The week leading into the Australian Open was certainly more dramatic than in years past thanks to the saga of Novak Djokovic and the back-and-forth rulings regarding whether he would be eligible to compete. In the end, just a day before the start of the tournament, it was determined that Djokovic would be deported and denied the chance to defend his title. Whether in the camp that supported that decision or opposed it, all would agree that as the top seed and arguably the most dominant player when competing Down Under, the departure of the Serb left a seismic hole in the draw. As the saying goes, however, one man’s loss is another man’s gain, which begs the question, who will seize the opportunity before him and benefit most from Djokovic’s absence?
Newly-minted US Open Champion Daniil Medvedev is not a bad bet to take advantage of the situation. Seeded second and in the opposite half, the Russian’s outlook on the draw is not immediately impacted by Djokovic’s departure, but nonetheless, psychologically, he has to feel his odds of leaving Melbourne with a trophy have improved. It is true, Medvedev has had his share of success against the Serb, including getting the better of him to secure the US Open title last summer. That said, Melbourne has been the happiest of hunting grounds for Djokovic, and he has dashed the Russian’s hopes at this venue on two prior occasions, including steamrolling in the final last year. Medvedev might have relished the challenge of exacting revenge for that defeat, but he is hardly going to complain when one of if not the biggest hurdle to his winning the title was removed before the event even got underway.

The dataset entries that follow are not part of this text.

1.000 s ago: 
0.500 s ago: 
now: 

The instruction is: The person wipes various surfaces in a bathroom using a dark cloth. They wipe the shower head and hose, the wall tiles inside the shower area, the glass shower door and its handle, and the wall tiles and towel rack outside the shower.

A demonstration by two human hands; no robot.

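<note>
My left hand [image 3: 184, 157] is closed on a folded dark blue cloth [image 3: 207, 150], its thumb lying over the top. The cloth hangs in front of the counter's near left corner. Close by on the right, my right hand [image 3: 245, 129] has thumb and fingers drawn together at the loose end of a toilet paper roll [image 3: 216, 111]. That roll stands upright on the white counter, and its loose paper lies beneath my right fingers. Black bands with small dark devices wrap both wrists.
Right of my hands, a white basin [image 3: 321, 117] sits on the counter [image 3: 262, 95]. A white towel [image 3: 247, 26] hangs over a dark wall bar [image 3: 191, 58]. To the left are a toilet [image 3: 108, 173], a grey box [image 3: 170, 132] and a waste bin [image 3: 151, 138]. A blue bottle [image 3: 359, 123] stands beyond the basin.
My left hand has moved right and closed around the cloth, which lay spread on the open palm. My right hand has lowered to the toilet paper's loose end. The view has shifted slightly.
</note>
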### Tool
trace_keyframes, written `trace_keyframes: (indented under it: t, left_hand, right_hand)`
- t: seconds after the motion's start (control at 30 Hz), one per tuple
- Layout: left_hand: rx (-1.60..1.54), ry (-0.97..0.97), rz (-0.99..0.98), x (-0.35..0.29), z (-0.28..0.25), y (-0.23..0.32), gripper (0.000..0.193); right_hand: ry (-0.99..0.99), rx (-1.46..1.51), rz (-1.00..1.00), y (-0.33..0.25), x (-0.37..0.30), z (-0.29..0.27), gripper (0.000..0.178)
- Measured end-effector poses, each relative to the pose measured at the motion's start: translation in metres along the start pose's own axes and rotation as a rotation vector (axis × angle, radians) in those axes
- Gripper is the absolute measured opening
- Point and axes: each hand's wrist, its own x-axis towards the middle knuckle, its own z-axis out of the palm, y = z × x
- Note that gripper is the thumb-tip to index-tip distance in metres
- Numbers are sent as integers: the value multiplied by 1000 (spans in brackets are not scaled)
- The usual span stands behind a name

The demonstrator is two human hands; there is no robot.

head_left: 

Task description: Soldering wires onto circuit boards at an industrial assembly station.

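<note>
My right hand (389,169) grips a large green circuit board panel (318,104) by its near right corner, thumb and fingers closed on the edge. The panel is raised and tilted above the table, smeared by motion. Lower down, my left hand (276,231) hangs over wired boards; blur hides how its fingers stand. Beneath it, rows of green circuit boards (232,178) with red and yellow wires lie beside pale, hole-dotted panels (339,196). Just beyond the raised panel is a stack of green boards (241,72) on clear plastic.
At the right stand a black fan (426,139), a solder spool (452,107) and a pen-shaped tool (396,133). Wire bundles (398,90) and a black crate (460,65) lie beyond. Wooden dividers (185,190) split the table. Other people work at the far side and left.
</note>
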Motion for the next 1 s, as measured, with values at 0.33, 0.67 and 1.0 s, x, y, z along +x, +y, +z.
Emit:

Another notable and possible beneficiary of Djokovic being absent is Alexander Zverev. The German, who along with Medvedev and Djokovic make up what some are coining the “New Big 3”In tennis, has been on the cusp of greatness at the slams, and he would dearly love to get the monkey off his back with a title run in Melbourne. He went deep last summer in New York before losing a nail-biter of a semifinal against Djokovic. The draw was poised for a showdown at that same stage here, but Zverev now heads into each match knowing that one of his most dangerous rivals will not be waiting at that pivotal juncture. That might just be the little break he needs to build on his victory at the ATP Finals and go all the way at a major for the first time in his career.
Flying somewhat under the radar but no less a clear beneficiary of Djokovic not in attendance is the man who has been his fiercest rival for over a decade, Rafael Nadal. No matter what his end result, Nadal knows that at worst, he will leave the Australian metropolis still tied with the Serb for most major singles titles. At best, he might just move ahead of him and fellow rival, Roger Federer. The Australian Open remains the only slam that Nadal has just bagged once, and that is thanks in part to Djokovic, who has gotten the better of him in the final on more than one occasion. The Spaniard is well aware that there are other legitimate threats to his title hopes, but knowing that the tournament’s greatest champion is not among them definitely helps his chances.
Naturally, these are not the only three who could benefit from Djokovic not defending his title. The winner of Matteo Berrettini and Carlos Alcaraz could capitalize. Stefanos Tsitsipas, who came within a set of upending Djokovic in the final of Roland Garros last spring, might also realize his dream of becoming a major champion. Still, some other player may emerge and surprise. With the World Number 1 out, it is a field that feels more wide open than ever. Opportunity is knocking. It is up to these men to step up and answer that call.